▶ **What is expected**:
Go to the line that includes "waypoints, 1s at" and retype it, then every line after it to the end of the data, adding nothing.

== Supplied entries

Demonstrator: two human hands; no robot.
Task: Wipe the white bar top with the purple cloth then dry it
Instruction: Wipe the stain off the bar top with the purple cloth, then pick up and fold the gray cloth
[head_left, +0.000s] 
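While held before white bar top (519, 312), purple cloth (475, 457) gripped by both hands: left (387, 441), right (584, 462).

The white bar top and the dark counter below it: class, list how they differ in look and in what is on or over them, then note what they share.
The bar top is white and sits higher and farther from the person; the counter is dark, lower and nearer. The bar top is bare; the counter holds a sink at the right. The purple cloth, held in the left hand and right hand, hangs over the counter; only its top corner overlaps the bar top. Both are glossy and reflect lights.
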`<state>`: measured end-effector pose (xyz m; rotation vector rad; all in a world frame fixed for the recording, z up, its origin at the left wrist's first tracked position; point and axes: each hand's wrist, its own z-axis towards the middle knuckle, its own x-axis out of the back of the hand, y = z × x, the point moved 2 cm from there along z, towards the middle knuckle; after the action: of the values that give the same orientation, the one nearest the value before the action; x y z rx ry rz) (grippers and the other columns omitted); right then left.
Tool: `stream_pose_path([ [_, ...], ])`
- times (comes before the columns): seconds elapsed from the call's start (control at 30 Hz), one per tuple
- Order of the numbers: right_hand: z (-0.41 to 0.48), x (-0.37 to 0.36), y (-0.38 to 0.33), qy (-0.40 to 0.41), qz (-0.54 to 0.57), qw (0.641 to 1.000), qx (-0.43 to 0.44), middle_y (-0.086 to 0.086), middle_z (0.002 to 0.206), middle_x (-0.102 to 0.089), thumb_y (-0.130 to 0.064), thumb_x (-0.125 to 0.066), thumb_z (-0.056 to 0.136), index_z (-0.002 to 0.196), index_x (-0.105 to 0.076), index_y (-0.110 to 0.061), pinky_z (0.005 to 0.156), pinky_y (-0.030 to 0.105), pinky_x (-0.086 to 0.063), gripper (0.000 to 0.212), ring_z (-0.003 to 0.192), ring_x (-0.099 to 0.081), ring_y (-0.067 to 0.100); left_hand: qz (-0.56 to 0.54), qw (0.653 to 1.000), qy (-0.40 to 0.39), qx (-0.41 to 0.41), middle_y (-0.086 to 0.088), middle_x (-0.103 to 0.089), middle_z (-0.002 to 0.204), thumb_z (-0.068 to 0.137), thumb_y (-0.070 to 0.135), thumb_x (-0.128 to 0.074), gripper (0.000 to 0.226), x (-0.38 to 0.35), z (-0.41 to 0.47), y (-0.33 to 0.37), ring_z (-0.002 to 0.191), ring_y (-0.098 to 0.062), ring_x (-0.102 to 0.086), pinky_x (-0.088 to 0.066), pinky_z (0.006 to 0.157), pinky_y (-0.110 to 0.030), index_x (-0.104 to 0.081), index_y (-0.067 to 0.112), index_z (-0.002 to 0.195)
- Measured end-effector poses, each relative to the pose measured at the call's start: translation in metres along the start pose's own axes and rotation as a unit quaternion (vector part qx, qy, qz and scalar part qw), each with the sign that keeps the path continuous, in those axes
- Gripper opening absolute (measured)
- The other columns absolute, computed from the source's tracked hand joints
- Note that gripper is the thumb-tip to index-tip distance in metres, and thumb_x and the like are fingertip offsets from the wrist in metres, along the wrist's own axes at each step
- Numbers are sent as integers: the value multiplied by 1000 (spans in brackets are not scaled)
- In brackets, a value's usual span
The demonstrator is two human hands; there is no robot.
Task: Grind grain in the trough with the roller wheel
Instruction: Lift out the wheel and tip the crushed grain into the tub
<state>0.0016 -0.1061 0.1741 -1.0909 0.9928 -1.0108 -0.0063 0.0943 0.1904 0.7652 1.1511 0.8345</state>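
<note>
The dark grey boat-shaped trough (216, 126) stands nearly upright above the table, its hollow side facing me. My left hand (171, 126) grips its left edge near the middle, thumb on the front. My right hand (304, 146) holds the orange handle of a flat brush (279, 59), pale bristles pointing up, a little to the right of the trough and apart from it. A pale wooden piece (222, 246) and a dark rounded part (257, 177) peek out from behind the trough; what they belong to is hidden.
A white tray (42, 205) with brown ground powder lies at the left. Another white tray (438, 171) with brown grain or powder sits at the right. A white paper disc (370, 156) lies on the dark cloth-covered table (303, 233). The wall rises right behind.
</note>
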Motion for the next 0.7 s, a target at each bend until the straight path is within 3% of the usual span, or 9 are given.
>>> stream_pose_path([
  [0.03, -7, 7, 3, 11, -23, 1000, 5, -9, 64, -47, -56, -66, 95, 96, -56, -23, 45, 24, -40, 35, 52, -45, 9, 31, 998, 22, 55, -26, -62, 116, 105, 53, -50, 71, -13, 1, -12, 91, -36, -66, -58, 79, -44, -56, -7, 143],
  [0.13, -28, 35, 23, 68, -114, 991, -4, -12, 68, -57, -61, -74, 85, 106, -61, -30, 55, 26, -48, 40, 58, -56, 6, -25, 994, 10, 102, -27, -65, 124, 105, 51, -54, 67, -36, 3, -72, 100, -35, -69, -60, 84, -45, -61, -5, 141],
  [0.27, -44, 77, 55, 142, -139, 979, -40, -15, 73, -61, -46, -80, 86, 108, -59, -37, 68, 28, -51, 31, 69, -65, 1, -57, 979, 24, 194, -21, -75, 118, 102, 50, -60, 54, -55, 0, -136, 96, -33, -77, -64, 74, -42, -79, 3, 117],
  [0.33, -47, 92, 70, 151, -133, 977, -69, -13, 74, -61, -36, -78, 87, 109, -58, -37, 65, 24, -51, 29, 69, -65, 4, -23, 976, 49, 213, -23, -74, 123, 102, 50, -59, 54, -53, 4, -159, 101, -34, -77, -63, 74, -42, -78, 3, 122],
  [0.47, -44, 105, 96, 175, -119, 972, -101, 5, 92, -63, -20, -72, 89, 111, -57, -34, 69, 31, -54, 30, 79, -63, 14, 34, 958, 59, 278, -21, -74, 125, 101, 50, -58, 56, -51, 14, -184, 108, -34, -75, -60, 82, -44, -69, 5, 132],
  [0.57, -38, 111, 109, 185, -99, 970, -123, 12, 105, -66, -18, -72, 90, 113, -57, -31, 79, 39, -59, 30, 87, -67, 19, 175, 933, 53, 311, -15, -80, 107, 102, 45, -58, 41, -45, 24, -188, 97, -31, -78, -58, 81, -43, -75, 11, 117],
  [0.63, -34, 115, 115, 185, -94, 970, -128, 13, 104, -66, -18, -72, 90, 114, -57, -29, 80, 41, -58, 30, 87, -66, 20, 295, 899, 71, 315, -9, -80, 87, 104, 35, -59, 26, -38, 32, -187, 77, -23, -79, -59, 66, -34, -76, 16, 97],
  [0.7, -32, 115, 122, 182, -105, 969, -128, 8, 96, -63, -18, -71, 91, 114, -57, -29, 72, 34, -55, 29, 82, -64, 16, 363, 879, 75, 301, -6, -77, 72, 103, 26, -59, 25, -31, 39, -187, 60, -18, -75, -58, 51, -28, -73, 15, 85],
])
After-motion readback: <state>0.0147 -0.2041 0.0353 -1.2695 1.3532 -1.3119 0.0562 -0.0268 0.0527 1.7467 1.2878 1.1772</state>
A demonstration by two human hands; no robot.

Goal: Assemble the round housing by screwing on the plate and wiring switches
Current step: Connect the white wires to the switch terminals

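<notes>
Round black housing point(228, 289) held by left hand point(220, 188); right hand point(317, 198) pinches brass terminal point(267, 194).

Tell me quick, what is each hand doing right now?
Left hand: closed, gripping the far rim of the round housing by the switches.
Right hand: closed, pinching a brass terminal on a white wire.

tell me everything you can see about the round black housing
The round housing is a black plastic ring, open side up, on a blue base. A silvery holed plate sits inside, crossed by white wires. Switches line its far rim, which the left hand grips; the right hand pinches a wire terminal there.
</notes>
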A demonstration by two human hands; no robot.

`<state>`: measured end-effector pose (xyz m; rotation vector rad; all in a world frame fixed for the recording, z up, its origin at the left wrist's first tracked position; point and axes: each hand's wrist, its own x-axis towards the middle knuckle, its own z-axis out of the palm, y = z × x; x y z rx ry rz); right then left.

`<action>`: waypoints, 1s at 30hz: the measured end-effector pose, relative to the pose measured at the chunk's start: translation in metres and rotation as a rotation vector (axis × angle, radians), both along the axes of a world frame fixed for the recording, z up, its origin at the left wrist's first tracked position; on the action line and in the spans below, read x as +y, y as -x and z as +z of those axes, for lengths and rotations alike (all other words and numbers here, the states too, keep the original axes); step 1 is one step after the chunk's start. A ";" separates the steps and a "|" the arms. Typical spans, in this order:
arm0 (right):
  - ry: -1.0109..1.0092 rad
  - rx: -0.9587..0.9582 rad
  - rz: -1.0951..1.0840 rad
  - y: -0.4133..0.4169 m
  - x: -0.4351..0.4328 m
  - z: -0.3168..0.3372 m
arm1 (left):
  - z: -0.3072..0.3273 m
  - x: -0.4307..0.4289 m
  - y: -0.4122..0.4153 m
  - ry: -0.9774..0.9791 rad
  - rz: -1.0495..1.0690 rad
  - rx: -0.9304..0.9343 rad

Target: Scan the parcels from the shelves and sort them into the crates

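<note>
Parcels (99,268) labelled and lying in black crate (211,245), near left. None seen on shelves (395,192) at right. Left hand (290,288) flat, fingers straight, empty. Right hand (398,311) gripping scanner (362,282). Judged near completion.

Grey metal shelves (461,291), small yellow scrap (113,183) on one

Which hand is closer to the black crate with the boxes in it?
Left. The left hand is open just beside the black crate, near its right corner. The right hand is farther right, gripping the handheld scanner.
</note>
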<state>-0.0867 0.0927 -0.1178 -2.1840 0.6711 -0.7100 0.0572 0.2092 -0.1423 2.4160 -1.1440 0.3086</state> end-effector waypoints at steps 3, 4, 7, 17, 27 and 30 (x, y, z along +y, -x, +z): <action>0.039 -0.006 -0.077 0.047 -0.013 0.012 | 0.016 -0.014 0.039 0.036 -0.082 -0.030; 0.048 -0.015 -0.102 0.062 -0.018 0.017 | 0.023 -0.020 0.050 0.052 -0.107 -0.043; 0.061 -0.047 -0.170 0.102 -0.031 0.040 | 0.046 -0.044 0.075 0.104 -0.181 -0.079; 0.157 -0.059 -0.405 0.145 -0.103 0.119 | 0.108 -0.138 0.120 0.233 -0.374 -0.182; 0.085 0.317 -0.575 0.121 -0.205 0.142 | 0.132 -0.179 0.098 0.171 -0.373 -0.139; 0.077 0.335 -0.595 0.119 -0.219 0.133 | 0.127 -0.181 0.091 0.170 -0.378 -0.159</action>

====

▶ **Answer to the exercise**:
`<action>`: waypoints, 1s at 30hz: the measured end-effector pose, relative to the pose measured at the chunk's start: translation in metres and rotation as a rotation vector (axis × angle, radians), both along the axes of a world frame fixed for the recording, z up, its origin at the left wrist's first tracked position; on the action line and in the spans below, read x as +y, y as -x and z as +z of those axes, for lengths and rotations alike (all other words and numbers here, the states too, keep the original axes); step 1 is one step after the chunk's start. A ";" separates the steps and a "|" the arms. Typical spans, in this order:
arm0 (right):
  - ry: -1.0109..1.0092 rad
  - rx: -0.9587..0.9582 rad
  - rz: -1.0951..1.0840 rad
  - y: -0.4133..0.4169 m
  - x: -0.4351..0.4328 m
  - z: -0.3168..0.3372 m
arm1 (left):
  - z: -0.3072..0.3273 m
  - x: -0.4307..0.4289 m
  - y: -0.4122..0.4153 m
  - ry: -0.9774..0.9791 rad
  - rz: -1.0495..1.0690 rad
  - rx: -0.9304..0.9343 rad

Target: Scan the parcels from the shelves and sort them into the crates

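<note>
Parcels (99,268) labelled and lying in black crate (211,245), near left. None seen on shelves (395,192) at right. Left hand (290,288) flat, fingers straight, empty. Right hand (398,311) gripping scanner (362,282). Judged near completion.

Grey metal shelves (461,291), small yellow scrap (113,183) on one

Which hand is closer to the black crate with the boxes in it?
Left. The left hand is open just beside the black crate, near its right corner. The right hand is farther right, gripping the handheld scanner.
</note>
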<state>-0.0867 0.0927 -0.1178 -2.1840 0.6711 -0.7100 0.0572 0.2092 -0.1423 2.4160 -1.1440 0.3086</state> end-effector waypoints at steps 3, 4, 7, 17, 27 and 30 (x, y, z along +y, -x, +z): <action>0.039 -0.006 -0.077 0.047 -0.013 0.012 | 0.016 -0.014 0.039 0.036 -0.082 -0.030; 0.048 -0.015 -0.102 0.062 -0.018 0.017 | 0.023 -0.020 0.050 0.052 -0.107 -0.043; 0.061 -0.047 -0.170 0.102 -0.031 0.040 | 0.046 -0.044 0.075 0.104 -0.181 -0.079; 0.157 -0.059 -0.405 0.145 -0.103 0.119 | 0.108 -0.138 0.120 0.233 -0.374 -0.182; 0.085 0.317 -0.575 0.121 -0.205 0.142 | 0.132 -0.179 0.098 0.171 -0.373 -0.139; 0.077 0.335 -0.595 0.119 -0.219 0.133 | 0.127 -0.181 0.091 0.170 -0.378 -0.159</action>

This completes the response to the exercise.